The soundtrack was composed by the Iraqi singer Kadhum al Sahir. As a result, it provides atmosphere and relevance without summoning up a Western interpretive grid. To the extent that music is purely universal in its modes of communication, al Sahir’s music helps us read events, yes, but in a way that is indigenous to the setting. The translated lyrics to the movie’s theme, “Oh My Country,” are a call to “love, peace, intellect and construction,” a call to unity, a plea to see Iraq “smile some day.”
Does Poitras have her own bias? Yes, undoubtedly.

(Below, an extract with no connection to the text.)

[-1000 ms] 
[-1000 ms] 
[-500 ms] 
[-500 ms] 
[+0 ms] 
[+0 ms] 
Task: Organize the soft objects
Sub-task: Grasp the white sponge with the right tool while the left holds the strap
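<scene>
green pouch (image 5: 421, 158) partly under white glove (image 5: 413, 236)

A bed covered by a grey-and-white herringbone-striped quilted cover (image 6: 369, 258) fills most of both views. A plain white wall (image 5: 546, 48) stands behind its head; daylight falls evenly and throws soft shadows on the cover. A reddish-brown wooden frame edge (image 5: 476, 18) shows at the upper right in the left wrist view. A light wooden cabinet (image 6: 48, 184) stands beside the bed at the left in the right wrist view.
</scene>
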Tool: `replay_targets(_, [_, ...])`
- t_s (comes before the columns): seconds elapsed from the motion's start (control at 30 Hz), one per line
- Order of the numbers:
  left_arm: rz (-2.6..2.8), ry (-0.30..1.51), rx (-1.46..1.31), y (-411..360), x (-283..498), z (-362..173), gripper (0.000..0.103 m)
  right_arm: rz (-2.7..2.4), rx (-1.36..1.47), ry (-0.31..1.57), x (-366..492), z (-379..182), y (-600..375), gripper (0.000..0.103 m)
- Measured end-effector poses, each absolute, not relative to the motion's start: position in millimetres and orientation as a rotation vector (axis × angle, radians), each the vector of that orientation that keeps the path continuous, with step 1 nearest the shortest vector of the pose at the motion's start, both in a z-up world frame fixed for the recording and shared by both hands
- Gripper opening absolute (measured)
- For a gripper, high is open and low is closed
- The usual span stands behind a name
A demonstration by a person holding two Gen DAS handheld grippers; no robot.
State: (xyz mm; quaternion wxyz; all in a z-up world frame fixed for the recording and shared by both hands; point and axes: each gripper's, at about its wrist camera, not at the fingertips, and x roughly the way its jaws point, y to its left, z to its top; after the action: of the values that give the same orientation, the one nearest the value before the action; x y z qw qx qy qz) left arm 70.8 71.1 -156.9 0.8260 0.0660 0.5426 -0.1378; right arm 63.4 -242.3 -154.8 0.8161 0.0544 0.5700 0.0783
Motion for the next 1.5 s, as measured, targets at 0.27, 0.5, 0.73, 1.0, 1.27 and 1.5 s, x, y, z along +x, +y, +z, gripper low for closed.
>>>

The project was, in her own words, “motivated by a sense of despair about the contradictions of the U. S. occupation of Iraq and its project to implement democracy in the Middle East through the use of military force.” Significantly, the lone ray of hope to come through in Poitras’s film—and a mightily bright shining one it is—is the radiant joy on the face of Riyadh’s wife and daughters as they triumphantly return from voting that momentous January day.
Oddly, Poitras’ puts a human face on civilians, soldiers, politicians, and contractors yet never comes in contact with any armed militants, resistance fighters, or terrorists. Why? The film never tells us, so we are left to speculate.
Yet Poitras does us a great favor in bringing us far closer to a sadly real Baghdad than either CNN or Fox has done to date.